Influence of the Pope diminishes, and thus the timing becomes ripe, for a revolution. Luther died 30 years after the posting of the 95 theses, was an Augustinian monk, was also a professor of scripture. Around 1518 “justification by grace” became sort of an epiphany which became the grid by which to evaluate every church practice in light of this.
“Priest of all believers” retrieval of some aspects of the early church, going against the sharp distinction between the clergy and the laity.

Worship in the Protestant Movement (pre-Lutheran church)
The church and state are one (at a local level, not at the “macro” level)
Church is about community (of saints) [who are we?] even though he’s talking about church meaning the universal church, for Luther, church is really this local “believers’” gathering: Practices of people in community.
Preaching of the Gospel; Eucharist; Baptism (reduction from 7 sacraments to about three) The Christendom is still there. Still a Trinitarian understanding, the Holy Spirit continues to sanctify us, gives us gifts for ministry…
One of the primary benefits or identity of the church is the “forgiveness of sins.” This IS the work of the church, and to mediate that. Even though salvation is by faith, he does not envision the individual doing it by his or her own apart from the church.
One of the big shifts in the worship service is to the WORD. It becomes more central, the focus of the church becomes more to the preaching of the gospel (purely, from scripture). Preaching is done in German, people actually understand this. Catechisms are re-written, hymns are written, the sermon becomes a significant part of liturgy. What Luther aims for is for the people receive faith through the preaching of the gospel.
He doesn’t get rid of the sacraments, the Eucharist is still a core part of the church service.
He doesn’t change the practice of the baptism too much, but what he did explain was that the baptism – dying with Christ and rising with him is the “rhythm of life” for the Christian. Specific baptismal practices not altered, infant baptism still prevalent- unless conversion from another religion. Eucharist, the practice was pretty much similar but the understanding was shed more light on. The previous Catholic understanding of “re-sacrificing Christ” was rejected; the Eucharist was seen as the bread and wine was both the themselves and Christ’s. [getting increasingly technical about it: transubstantiation consubstantiation debate]
Orthodox traditions retain the “mystery” aspect of this.

Community: still in Christendom, everybody is a part of the church.

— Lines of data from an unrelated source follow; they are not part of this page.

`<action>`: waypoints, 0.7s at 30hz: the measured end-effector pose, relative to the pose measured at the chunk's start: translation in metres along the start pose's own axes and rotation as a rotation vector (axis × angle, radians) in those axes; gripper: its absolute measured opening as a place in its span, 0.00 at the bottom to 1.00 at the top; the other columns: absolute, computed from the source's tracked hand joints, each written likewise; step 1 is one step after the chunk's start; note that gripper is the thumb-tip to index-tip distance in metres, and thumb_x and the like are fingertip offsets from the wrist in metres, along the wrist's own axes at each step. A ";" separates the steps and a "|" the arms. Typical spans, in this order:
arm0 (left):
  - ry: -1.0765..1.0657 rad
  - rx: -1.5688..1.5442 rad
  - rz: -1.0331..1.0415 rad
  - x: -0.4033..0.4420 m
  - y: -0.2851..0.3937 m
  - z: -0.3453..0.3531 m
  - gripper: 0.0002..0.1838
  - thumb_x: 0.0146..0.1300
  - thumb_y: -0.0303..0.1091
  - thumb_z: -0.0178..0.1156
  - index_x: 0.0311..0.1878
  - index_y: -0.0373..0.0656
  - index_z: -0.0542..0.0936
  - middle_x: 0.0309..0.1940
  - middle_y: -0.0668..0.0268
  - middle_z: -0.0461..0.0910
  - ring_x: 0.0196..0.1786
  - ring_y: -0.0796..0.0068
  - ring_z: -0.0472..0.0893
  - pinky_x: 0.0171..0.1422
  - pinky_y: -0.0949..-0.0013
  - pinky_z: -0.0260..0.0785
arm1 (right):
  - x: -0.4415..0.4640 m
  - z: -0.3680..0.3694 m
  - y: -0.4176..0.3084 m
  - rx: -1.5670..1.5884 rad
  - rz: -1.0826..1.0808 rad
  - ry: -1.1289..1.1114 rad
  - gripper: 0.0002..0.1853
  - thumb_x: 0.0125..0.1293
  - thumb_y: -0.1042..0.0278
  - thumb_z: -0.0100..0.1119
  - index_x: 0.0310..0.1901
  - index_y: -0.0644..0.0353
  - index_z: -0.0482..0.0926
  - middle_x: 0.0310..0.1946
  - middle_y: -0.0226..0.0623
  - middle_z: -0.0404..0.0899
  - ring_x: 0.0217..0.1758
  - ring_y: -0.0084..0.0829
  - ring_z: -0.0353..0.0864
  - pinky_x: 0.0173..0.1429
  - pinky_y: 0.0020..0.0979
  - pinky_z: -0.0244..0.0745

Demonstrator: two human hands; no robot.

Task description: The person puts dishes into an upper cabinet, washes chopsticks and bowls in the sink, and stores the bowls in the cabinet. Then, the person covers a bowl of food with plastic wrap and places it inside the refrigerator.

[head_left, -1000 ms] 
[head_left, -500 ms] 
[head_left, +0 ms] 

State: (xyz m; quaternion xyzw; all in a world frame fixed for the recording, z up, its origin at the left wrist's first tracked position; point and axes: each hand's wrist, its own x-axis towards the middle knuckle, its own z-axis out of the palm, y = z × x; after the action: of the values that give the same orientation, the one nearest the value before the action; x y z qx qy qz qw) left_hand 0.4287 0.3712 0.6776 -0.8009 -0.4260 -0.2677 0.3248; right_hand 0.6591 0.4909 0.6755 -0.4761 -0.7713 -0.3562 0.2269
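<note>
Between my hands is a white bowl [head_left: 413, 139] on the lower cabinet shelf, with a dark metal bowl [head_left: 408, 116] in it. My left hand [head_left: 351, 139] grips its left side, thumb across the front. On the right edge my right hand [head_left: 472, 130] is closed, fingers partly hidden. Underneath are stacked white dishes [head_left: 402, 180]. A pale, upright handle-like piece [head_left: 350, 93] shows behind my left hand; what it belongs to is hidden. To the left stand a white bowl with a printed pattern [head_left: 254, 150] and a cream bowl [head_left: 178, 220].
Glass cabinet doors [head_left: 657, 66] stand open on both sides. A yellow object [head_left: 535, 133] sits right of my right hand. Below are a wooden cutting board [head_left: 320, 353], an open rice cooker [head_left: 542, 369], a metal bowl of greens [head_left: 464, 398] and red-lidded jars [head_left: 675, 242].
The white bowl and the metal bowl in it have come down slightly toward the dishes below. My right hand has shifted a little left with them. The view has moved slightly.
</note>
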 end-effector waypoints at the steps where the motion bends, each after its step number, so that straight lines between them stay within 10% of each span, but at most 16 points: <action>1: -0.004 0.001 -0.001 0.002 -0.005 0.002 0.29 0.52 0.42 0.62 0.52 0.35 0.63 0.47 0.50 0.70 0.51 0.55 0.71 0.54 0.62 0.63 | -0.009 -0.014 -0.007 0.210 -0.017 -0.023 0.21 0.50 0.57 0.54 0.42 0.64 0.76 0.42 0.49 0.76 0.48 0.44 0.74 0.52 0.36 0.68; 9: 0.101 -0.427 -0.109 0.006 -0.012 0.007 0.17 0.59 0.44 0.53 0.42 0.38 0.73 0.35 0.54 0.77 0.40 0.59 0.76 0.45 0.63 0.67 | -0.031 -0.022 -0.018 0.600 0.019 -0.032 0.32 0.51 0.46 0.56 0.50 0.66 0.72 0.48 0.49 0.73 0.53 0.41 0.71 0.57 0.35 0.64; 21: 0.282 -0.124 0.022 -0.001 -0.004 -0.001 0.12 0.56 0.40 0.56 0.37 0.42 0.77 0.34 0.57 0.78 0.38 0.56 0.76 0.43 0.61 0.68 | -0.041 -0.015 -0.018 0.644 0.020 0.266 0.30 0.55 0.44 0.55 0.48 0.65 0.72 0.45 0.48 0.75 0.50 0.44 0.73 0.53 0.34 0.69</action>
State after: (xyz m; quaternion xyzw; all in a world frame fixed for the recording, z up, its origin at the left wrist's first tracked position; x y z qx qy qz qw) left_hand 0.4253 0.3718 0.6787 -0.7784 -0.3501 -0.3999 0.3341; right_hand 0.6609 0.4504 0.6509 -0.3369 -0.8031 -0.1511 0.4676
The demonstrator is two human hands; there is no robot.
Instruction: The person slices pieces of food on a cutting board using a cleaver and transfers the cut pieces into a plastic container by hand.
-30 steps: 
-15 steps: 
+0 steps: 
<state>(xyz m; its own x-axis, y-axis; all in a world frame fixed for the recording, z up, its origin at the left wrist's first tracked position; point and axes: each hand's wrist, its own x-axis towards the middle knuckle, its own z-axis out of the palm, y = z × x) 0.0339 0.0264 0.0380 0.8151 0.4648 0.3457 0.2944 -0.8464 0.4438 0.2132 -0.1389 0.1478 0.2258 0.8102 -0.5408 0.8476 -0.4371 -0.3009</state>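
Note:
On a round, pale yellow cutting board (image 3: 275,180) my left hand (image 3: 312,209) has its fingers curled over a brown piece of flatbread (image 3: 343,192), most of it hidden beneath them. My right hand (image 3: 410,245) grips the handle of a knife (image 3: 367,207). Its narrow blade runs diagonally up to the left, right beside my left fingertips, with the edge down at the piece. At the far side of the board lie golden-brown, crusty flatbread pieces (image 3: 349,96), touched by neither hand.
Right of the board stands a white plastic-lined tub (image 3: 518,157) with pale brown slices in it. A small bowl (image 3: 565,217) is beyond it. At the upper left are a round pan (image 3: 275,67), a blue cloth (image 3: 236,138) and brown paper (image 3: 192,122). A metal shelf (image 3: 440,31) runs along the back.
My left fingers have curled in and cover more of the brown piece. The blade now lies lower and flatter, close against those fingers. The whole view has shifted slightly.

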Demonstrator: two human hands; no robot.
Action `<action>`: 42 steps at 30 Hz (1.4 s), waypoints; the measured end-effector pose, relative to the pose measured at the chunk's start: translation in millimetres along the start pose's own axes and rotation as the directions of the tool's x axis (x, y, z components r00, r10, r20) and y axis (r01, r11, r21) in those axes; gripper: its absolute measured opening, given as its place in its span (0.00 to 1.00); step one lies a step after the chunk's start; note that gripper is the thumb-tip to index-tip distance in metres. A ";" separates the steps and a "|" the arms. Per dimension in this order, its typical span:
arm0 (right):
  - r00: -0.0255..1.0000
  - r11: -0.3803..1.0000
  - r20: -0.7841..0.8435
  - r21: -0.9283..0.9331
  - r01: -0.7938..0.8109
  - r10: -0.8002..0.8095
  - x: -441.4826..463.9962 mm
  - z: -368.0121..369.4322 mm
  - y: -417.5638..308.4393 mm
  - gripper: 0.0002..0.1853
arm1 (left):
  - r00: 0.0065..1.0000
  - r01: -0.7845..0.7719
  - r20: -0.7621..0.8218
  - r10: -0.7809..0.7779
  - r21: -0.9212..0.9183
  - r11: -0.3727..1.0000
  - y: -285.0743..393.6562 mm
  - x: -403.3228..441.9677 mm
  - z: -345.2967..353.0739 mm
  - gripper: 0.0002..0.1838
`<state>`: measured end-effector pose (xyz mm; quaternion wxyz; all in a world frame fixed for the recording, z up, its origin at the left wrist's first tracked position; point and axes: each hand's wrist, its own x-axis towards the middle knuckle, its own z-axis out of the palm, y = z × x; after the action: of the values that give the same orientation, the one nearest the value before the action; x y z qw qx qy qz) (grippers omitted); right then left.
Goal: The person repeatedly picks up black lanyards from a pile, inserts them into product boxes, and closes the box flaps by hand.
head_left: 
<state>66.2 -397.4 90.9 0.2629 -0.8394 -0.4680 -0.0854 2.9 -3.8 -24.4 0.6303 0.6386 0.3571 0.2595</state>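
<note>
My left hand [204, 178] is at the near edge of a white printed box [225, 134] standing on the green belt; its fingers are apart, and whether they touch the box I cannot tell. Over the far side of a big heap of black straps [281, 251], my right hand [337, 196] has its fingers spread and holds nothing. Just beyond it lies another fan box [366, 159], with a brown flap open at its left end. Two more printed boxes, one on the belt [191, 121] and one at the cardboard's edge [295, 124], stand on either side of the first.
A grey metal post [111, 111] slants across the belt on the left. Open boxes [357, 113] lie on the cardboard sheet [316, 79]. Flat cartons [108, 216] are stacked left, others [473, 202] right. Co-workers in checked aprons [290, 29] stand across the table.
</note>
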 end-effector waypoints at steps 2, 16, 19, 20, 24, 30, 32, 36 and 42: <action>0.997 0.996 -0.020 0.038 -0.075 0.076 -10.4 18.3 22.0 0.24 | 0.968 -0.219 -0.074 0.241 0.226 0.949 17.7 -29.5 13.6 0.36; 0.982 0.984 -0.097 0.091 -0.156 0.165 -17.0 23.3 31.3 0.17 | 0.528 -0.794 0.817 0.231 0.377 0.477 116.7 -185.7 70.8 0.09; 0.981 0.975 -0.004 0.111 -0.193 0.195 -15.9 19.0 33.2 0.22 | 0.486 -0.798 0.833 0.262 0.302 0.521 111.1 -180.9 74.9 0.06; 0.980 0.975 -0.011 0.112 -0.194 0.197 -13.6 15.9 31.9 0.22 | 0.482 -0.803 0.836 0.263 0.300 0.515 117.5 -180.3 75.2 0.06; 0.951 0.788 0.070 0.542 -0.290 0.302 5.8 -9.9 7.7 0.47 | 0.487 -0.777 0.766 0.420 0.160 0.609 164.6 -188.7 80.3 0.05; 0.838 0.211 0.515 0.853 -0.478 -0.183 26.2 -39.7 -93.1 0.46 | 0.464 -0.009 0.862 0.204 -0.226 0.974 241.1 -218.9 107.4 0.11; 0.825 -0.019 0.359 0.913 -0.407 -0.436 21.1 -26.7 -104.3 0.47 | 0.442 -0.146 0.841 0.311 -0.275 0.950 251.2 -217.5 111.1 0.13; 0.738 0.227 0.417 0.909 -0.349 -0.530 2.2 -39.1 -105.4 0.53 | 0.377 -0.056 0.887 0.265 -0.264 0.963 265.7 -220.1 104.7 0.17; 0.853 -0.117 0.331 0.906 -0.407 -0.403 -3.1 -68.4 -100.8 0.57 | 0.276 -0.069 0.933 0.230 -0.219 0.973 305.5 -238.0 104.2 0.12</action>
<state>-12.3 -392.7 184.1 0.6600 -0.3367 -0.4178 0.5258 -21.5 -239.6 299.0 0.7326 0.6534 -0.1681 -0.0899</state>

And so as far as the vital Christian community, one thing Luther advocated was the closing of the monasteries. “we should not have two levels of Christians, everybody should be doing it.” [attempt to fuse the clergy laity split] confessing and forgiveness (the authority of the latter conferred to each member of the body)

Goes against penance, devotions to saints, relics, wanted actually Christians to live a life in service to the world. Wanted the 10 commandments to be part of the markers of our presence in the world, not the vows and other such things.

Church/state still there, very much a partnership, strong. Rulers and bishops still very intertwined. Luther does not challenge that. When Mennonites and other Anabaptists wanted to start churches, these were strictly prohibited by Luther’s convictions.

Luther saw a reality in terms of mission (three spheres: family, church, government) each had its own set of laws. In the home the natural domestic laws; in the church, the divine law; in government its own set of temporal laws. Same thing that Augustine was doing. In the case of government, God was working thru the prince. And so, the church unless something radically horrible was going on, should obey the prince. Because God has placed that prince there. It is very much a partnership and those two spheres was what Augustine was talking about.